The high level of community transmission means more health workers are also testing positive.
The most recent data from the L.A. County Department of Public Health shows this troubling trend: During the week ending Dec. 18, a total 292 cases were identified among L.A. County health care workers, an increase of 26% from the previous week.
Meanwhile, almost half the hospitals in L.A. County say they have staffing shortages, compared with 20% at the outset of last winter’s case surge.
“The one thing that is worse this winter is we have much less flexibility with staffing,” Spellberg said. “All of the registry agencies that you would normally call up and say, ‘I need a traveling nurse, I need five travelers,’ they don't have staff anymore. Even the registries are tapped out.”
Last winter’s surge saw overflowing ICU cases in L.A. Months of long hours and treating dying COVID patients caused many nurses to swap the high-pressure jobs for a career change, early retirement or less demanding health care assignments.
A report from the UC San Francisco Health Workforce Research Center on Long-Term Care projects the current nursing shortfall to continue for at least the next five years.
Spellberg says, in the short term, that gap will mean fewer ICU beds available during this winter’s surge.
“A normal ICU bed ratio is two patients to one nurse. If I want to open 10 new ICU beds, I need five nurses per shift for three shifts. That's 15 nurses per day,” he said.
“When we talk about running out of beds, we're not talking about running out of physical space. We're talking about running out of trained, expert nursing staff to care for patients in those beds.”
Local health officials no longer advise the public on hospital bed demand projections. The L.A. County Department of Health Services hasn't updated its predictive hospital modeling since May 2021. When asked if it would be reinstated, a DHS spokesperson responded: "We do not have our predictive model data available at this time. DHS is closely monitoring the current surge and will consider reinstating the data collection project in the future, depending on what we see over the next month."
We Already Have A Surge Roadmap
Lessons were learned during the previous surges, and Spellberg says he plans to respond to an increase in patients with a proportional approach.
“As we start seeing cases rise more, we would say, Do we need to open another pod? Maybe we close down these three clinics, pull those staff over. Maybe emergency room visits go up 20%? Let's set up a tent. We used to have two tents, we'll set up one,” he said.

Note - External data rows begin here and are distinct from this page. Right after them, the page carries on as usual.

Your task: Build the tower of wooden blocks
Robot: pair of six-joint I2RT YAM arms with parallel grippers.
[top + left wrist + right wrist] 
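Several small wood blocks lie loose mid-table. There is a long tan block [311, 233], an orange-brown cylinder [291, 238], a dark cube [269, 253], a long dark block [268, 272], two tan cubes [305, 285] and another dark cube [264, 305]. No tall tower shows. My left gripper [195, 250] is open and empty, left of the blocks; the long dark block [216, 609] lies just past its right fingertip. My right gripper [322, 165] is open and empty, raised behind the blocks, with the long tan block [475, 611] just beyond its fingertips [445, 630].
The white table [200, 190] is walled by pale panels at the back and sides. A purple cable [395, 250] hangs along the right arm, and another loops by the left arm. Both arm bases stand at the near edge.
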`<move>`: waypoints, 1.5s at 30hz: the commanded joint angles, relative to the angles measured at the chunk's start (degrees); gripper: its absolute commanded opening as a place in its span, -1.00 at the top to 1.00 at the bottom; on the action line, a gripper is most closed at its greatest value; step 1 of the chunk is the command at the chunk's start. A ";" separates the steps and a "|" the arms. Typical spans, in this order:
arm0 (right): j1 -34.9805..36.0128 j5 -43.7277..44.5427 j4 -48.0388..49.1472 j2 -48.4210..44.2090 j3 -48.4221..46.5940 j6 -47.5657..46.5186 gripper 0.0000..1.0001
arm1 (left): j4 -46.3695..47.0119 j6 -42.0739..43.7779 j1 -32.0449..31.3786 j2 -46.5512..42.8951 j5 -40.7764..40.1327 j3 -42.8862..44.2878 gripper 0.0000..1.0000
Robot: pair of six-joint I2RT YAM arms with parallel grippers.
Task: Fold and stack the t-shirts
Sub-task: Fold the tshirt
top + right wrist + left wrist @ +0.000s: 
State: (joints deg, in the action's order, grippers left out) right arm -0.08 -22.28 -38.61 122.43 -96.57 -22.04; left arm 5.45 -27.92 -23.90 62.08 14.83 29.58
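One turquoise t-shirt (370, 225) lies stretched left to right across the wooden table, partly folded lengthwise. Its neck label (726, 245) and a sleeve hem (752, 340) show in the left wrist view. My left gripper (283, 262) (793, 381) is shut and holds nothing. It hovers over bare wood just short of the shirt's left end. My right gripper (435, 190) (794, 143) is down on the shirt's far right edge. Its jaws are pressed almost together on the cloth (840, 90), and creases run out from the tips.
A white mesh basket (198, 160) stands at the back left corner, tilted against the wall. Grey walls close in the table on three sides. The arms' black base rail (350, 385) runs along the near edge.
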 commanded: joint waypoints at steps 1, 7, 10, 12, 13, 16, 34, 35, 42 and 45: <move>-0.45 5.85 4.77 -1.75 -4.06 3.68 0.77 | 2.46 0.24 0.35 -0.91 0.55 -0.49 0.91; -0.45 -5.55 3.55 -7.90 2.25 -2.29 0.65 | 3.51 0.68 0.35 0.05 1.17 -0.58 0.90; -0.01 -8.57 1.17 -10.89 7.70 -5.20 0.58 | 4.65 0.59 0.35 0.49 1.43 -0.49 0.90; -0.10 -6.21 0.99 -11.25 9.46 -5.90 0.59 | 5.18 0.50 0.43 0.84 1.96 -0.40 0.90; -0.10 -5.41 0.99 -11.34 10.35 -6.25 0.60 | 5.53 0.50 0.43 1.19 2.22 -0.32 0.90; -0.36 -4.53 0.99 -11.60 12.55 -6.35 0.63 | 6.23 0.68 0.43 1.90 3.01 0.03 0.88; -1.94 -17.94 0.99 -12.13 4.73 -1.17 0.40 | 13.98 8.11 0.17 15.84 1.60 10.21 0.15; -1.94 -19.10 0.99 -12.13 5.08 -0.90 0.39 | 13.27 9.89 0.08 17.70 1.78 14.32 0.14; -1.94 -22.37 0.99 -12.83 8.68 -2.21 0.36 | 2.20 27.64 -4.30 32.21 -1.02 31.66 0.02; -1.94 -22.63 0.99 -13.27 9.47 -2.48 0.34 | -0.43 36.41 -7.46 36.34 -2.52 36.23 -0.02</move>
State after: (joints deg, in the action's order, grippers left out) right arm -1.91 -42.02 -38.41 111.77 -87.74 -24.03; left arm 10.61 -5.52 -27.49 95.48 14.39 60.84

Since the pandemic began, more than 27,500 people have died of COVID in L.A. County, and the full impact of the rising surge has yet to be felt. The biggest difference is ready access to the vaccines.
“I really have watched families get wiped out by this virus and the survivors experienced tremendous guilt, that they allowed their loved ones to become infected, many of whom went on to get severely ill because they chose not to get vaccinated,” Spellberg said.
“If you want this pandemic to end, get vaccinated.”